Cette vocation, elle ne vient pas de moi, elle vient de Dieu”

Il est 9h00, ce vendredi matin à Avignon. Au couvent du 33 rue de la Porte Évêque, frère Christian Brailly monte en voiture. Direction le crématorium de la ville : dans une heure, il célébrera les funérailles de Josiane, entourée de sa famille.

Aumônier au crématorium : une mission que lui a proposée l’évêque de son diocèse, Mgr Cattenoz, en 2010, pour une durée de quinze jours… et qu’il occupe maintenant depuis dix ans ! “Si j’ai continué, c’est parce que la Vierge Marie a dit : ‘Que Ta volonté soit faite, Seigneur’. Elle a gardé confiance en suivant le Christ. Donc pour le crématorium, je me suis dit : “Que ta volonté soit faite, Seigneur, et non pas la mienne !”.

Christian y a la tâche délicate de recevoir et d’accompagner les familles jusqu’au moment de la crémation de leur proche. D’horizons très divers, la plupart font appel à lui car désirent que ce dernier adieu soit religieux. “J’accueille beaucoup de non-croyants, raconte-t-il. Au début de chaque cérémonie, je leur dis que la maison de Dieu est leur maison, qu’ils soient mariés ou pas, divorcés ou pas… ça n’a pas d’importance. Je pense qu’il faut avant tout faire passer un message d’espérance et de non-jugement. Et ça, je vois que ça les touche. Il n’existe pas de célébrations déjà toutes faites : comme la cérémonie au crématorium n’est pas un sacrement, je suis assez libre dans la forme. Je n’impose pas de signe de croix au début, par exemple”.

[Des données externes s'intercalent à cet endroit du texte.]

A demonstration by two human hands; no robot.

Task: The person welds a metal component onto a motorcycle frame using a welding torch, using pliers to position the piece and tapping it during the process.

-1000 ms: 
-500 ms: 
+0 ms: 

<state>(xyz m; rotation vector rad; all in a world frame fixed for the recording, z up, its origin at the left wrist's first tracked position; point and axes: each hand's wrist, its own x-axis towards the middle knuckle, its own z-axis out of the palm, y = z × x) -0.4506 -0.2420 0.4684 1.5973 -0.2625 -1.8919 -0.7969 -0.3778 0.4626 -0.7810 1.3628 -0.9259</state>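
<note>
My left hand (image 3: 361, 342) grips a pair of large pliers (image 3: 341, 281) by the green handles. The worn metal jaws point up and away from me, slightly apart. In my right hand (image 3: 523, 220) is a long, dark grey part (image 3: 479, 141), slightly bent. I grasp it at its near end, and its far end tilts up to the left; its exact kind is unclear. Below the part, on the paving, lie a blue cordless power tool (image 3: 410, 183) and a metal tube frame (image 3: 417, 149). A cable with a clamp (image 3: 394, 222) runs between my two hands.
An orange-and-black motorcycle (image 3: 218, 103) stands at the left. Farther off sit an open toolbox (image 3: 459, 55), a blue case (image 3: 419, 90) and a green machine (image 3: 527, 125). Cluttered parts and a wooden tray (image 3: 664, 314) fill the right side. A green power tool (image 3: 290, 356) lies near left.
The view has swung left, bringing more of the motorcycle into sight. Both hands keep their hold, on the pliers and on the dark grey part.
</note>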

Dans le calme de la salle funéraire, un membre de la famille lit la lettre de Saint Paul aux Corinthiens. “S’il me manque l’amour, je ne suis qu’un cuivre qui résonne… je ne suis rien”. Puis une musique s’élève dans l’air, l’Hallelujah de Alexandra Burke. Parfois, c’est du Sardou, ou bien du Johnny Hallyday que les familles choisissent. “Elles sont touchées de pouvoir prendre un texte ou un morceau profane, ce qu’elles ne feraient pas à l’église”.

Une demi-heure plus tard, la cérémonie touche à sa fin. Dans une salle funéraire blanche comme neige, des plus silencieuses, une femme s’approche : “Vous savez, Frère, c’est la première fois que l’on se sent accueillies dans l’Eglise… parce que vous avez dit que l’Église était ouverte aux non-croyants. Merci…”.

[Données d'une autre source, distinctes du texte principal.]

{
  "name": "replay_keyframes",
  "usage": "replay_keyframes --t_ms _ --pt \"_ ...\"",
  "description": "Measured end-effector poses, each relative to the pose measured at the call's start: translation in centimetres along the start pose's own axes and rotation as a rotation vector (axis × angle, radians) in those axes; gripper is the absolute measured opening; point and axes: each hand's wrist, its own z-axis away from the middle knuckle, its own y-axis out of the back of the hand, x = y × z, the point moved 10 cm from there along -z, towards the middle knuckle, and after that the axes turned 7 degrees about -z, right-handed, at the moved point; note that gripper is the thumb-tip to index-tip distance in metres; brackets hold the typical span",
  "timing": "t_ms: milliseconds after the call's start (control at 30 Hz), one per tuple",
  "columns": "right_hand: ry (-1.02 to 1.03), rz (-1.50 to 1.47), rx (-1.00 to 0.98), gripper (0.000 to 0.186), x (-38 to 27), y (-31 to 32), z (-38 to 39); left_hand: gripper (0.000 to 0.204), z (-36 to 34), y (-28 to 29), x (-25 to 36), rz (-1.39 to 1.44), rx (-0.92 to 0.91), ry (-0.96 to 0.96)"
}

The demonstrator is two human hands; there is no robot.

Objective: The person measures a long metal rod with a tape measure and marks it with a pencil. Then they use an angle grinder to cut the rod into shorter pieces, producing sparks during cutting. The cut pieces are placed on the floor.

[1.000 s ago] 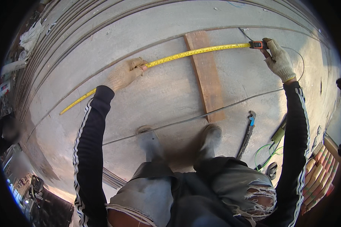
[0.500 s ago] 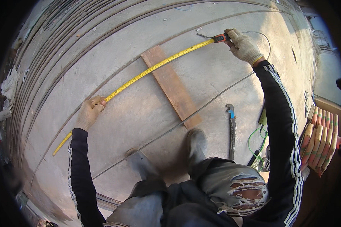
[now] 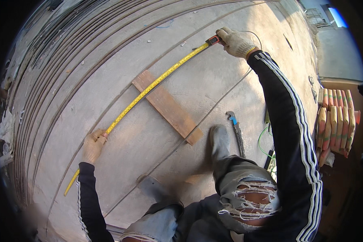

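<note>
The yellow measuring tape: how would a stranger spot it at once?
Start on the wide grey concrete floor, at the flat brown wooden board. Over its upper part, a long yellow measuring tape stretches between the pale-gloved left hand and right hand. Its bright yellow colour stands out from the thin, dark metal rods nearby.

The tape (image 3: 139, 97) looks smooth, the gloves (image 3: 238, 43) knitted cloth, the plank (image 3: 171, 113) matt wood, the floor (image 3: 123, 171) dull concrete.
</note>
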Motion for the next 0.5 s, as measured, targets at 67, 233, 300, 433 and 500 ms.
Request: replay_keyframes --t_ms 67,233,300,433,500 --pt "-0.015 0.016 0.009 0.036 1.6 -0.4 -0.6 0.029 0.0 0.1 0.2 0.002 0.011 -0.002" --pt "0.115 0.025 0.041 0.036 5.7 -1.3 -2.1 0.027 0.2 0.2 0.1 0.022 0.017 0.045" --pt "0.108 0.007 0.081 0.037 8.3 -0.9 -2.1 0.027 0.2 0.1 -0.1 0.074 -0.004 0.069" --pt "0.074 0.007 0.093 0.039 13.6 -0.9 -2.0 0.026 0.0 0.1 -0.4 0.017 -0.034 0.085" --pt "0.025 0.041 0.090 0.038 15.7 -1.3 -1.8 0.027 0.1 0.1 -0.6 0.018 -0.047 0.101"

Le personnel du crématorium est unanime : “Il faut voir Christian célébrer, il a un vrai don pour accompagner les personnes. Il s’assoit à côté des gens, leur met la main sur l’épaule, arrive à avoir les mots justes pour les réconforter quand il faut… et pourtant ce n’est pas facile, car il ne faut pas être intrusif, savoir respecter les phases de deuil de chacun.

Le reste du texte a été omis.